Ainsi le notaire est le témoin privilégié de son temps et l’allié précieux des petits curieux, avec le délai légal de discrétion de 100 ans évidemment ! Au dix neuvième siècle, les visites chez le notaire se font plus rares. Des enquêtes ont montré dans les Pyrénées Atlantiques, une diminution du nombre d’études, donc un certain regroupement. Pourtant, en certains endroits (le Barétous, Oloron ou autres, le CM redevient très fréquent vers le milieu du 19° évoqué plus haut.

Quoiqu’il en soit, encore une fois, cher Maître, grand merci !

 

 Epilogue

 

Il était inutile et déplacé d’entretenir un suspens  insoutenable  s’agissant de la mémoire de nos vénérables ancêtres. Vous savez depuis le début qu’ils ont disparu de Bardos mais peut être que des rejetons survivent ça et là. Mais où ?

A quoi peut bien ressembler un Récart au 21° siècle ?

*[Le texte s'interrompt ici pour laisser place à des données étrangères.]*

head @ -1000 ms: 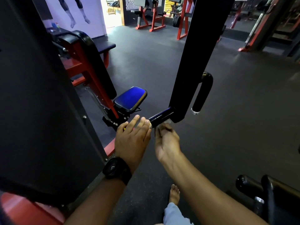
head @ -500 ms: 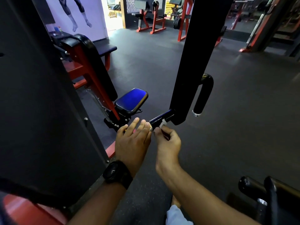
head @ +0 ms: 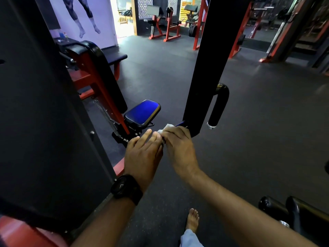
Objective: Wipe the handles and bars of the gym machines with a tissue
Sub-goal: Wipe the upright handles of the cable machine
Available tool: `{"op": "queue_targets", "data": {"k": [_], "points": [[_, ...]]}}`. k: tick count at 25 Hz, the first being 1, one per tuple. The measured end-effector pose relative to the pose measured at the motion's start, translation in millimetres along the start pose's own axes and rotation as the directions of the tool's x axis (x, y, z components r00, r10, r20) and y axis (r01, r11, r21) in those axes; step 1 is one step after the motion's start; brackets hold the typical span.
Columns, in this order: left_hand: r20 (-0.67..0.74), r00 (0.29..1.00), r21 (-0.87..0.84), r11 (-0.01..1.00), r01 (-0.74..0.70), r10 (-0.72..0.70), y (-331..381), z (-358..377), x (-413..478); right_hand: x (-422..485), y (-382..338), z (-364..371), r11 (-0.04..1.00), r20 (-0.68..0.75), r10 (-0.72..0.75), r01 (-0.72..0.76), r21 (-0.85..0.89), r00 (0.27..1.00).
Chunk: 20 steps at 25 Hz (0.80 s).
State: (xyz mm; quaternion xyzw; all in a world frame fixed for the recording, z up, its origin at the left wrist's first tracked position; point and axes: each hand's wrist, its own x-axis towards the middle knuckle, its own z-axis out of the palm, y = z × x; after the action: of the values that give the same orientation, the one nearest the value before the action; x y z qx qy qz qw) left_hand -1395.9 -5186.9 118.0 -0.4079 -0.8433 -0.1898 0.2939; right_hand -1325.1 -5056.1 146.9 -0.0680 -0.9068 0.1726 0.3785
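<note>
A short black handle [head: 180, 124] juts from the foot of a black machine arm [head: 210, 65]; most of it is hidden under my hands. My right hand [head: 179, 148] wraps over this handle with a white tissue [head: 166, 128] bunched under its fingers. My left hand [head: 143, 154], with a black watch on the wrist, lies just left of it, fingers straight and touching the handle's near end. A second black padded handle [head: 217, 106] hangs to the right of the arm, untouched.
A wide black machine panel [head: 44, 113] fills the left. Behind it stands a red-framed machine with a blue seat [head: 142, 113]. Black padded rollers [head: 293, 211] sit at the lower right. My bare foot [head: 193, 220] is on the dark rubber floor [head: 267, 139]. Red racks [head: 165, 25] stand far back.
My right hand has moved up from below the handle's end and now covers the handle with the tissue. My left hand has stayed at the handle's near end.
</note>
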Motion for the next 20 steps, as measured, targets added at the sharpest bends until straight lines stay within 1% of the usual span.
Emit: {"op": "queue_targets", "data": {"k": [1,2,4,5,7,8,9,10,11,12,13,15,16,18,20], "points": [[0.001,1.000,0.005,1.000,-0.005,0.005,-1,-1,0,4,11,-3,0.997,0.043,-0.073,0.074,-0.018,0.996],[0.001,1.000,0.012,1.000,-0.002,0.002,-1,-1,0,9,19,-8,0.998,0.043,-0.054,0.055,-0.018,0.998],[0.011,1.000,0.006,1.000,0.014,-0.014,-1,-1,-1,13,19,-12,0.994,0.000,0.108,-0.108,0.013,0.994],[0.021,1.000,-0.006,1.000,0.020,-0.020,-1,0,-1,11,12,-9,0.994,0.030,0.106,-0.106,0.008,0.994],[0.040,0.999,-0.016,1.000,0.017,-0.017,0,-1,-1,4,7,-7,0.999,0.149,-0.037,0.040,-0.013,0.988],[0.044,0.999,-0.009,1.000,0.008,-0.008,-1,-2,0,5,13,-11,0.998,0.159,-0.061,0.063,-0.003,0.985],[0.045,0.999,0.001,1.000,-0.004,0.004,-1,-4,1,5,22,-15,1.000,0.118,-0.010,0.009,0.014,0.993],[0.043,0.999,0.007,1.000,-0.008,0.008,0,-7,2,3,30,-20,0.994,0.058,0.094,-0.097,0.053,0.994],[0.042,0.999,0.002,1.000,-0.004,0.004,0,-9,3,-3,36,-24,0.980,0.010,0.185,-0.185,0.070,0.983],[0.039,0.999,-0.021,1.000,0.004,-0.003,3,-12,6,-11,36,-25,0.968,-0.021,0.243,-0.242,0.061,0.970],[0.029,1.000,-0.053,0.999,0.003,-0.001,7,-15,8,-22,35,-24,0.966,-0.033,0.257,-0.257,0.021,0.966],[-0.007,0.998,-0.084,0.995,-0.058,0.058,20,-15,14,-34,39,-26,0.956,-0.053,0.293,-0.291,0.035,0.955],[-0.020,0.996,-0.090,0.992,-0.094,0.092,28,-15,18,-31,45,-31,0.940,-0.082,0.339,-0.333,0.078,0.937],[-0.039,0.990,-0.140,0.981,-0.136,0.132,46,-11,29,-21,57,-47,0.883,-0.138,0.459,-0.433,0.183,0.878],[-0.044,0.989,-0.213,0.966,-0.148,0.142,66,-6,39,-18,69,-67,0.842,-0.159,0.531,-0.498,0.206,0.833]]}}
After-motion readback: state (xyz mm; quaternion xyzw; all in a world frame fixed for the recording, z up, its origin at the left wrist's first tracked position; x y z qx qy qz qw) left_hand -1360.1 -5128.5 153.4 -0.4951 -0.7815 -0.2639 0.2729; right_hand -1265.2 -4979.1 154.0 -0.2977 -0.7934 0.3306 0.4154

WANTED ! A ramener, mort ou vif ! La récompense sera de toute façon purement sentimentale. Inversement, avis aux petits malins, descendant d’un « perdu de vue », échappé dès le 17° par la fenêtre de la chambre de derrière donnant sur la cour du bétail ! Qu’ils ne se fassent point d’illusion. Il n’y a rien à gratter. Tout a été vendu, revendu. Les vaches ne sont plus de la première jeunesse.

Si le cœur vous en dit, après avoir terminé votre Sudoku, le tableau ci-joint récapitule quelques pistes. Prenez votre manteau à carreaux, votre casquette, votre loupe et bonne chance !

De toutes façons, cela vous fera une sortie.